Each line from the start of the records through the line containing "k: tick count" is to be transcribed exactly, and no other line is to be included.

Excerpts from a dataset
--

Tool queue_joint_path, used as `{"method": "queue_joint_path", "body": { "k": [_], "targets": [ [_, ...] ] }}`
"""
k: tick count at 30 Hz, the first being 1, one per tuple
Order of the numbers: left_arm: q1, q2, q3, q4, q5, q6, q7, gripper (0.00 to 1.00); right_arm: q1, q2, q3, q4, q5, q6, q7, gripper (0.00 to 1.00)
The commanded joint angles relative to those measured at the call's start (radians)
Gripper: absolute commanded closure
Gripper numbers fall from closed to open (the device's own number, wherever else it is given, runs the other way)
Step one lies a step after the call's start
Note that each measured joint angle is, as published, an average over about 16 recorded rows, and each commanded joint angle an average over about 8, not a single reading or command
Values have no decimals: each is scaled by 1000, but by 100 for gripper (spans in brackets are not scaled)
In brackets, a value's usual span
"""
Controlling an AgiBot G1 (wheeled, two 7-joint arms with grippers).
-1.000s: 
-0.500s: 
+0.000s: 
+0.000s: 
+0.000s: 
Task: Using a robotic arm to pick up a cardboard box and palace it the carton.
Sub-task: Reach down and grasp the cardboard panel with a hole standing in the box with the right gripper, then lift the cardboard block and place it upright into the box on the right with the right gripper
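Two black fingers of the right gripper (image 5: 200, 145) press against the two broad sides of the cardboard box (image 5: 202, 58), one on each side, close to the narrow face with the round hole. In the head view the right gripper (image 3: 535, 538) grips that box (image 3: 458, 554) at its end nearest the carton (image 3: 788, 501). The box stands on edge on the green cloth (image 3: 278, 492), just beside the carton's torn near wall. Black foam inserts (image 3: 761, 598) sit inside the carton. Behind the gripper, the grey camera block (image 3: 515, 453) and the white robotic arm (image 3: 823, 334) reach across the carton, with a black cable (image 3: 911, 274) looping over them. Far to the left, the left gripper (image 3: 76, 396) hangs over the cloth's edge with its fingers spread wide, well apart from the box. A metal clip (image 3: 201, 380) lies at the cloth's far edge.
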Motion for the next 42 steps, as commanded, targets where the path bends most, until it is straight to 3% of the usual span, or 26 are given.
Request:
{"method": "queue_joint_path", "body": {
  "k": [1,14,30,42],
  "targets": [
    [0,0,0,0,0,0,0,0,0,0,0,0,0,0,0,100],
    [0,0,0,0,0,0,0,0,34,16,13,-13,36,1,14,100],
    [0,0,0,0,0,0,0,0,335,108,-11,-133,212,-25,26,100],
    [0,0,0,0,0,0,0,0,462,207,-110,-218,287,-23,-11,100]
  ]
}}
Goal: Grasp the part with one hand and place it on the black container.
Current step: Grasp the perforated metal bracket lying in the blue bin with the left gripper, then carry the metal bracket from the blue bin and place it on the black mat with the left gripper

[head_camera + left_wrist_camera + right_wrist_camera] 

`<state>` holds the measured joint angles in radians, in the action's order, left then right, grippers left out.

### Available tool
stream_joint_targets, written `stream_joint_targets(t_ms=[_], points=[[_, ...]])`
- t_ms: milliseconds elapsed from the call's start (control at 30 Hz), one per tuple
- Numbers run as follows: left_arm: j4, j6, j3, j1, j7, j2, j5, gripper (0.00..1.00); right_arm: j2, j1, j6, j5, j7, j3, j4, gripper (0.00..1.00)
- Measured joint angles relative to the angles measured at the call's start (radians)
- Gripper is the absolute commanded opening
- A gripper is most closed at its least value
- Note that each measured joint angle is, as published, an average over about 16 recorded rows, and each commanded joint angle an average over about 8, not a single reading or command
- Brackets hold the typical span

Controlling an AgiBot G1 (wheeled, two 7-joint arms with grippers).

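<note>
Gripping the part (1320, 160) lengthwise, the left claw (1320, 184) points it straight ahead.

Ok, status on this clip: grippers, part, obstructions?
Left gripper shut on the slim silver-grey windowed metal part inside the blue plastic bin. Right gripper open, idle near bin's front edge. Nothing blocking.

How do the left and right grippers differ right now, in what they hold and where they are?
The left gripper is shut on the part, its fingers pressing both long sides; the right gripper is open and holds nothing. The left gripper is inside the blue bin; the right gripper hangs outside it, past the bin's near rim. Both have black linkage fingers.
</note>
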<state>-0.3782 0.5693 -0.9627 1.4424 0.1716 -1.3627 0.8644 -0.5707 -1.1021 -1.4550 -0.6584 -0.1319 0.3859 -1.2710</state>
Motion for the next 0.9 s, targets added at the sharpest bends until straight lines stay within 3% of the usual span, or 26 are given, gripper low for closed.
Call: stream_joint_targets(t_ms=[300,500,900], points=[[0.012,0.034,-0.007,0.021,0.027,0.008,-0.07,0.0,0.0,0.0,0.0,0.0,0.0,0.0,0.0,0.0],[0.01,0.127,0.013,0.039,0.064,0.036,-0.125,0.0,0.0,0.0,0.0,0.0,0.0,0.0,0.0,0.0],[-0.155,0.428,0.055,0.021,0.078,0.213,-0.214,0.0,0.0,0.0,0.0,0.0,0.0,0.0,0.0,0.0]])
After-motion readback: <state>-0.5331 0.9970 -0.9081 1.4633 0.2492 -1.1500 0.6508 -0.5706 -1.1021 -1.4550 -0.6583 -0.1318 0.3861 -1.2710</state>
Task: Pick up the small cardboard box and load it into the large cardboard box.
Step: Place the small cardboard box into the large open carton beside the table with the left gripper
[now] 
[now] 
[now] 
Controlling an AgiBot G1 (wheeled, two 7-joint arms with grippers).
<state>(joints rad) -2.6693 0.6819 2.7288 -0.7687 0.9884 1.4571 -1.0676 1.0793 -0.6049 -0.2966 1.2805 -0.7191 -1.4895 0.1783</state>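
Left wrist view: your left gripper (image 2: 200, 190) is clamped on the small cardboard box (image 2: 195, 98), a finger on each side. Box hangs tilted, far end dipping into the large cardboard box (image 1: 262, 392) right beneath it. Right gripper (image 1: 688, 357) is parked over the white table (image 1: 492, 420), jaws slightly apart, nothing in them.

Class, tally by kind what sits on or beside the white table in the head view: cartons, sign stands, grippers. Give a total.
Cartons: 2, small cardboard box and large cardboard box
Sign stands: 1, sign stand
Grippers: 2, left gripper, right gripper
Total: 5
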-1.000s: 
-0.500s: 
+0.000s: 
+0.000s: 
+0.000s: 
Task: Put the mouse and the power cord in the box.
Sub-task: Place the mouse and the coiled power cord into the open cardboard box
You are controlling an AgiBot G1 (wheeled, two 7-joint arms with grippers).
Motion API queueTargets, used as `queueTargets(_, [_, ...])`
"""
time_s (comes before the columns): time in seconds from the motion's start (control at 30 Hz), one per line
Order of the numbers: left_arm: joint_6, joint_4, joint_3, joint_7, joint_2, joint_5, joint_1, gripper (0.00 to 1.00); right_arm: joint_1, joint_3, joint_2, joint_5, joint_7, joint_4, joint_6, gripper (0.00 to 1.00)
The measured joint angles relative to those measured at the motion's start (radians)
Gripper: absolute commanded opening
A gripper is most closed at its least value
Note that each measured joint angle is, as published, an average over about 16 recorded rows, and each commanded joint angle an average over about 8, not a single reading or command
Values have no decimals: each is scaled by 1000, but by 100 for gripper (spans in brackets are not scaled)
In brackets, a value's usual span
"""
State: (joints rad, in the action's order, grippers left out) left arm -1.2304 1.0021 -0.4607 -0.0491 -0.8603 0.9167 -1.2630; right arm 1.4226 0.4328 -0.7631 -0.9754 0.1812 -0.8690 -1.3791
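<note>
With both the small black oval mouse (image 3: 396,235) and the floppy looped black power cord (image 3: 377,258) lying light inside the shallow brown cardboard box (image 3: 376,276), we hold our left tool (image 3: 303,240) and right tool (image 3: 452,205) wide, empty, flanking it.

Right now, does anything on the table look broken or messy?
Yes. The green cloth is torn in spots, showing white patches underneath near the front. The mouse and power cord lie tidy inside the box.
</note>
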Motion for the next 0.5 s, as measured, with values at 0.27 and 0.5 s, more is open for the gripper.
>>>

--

▶ **Solved problem**
Tool queue_joint_path, used as `{"method": "queue_joint_path", "body": { "k": [_], "targets": [ [_, ...] ] }}`
"""
k: tick count at 30 Hz, the first being 1, one per tuple

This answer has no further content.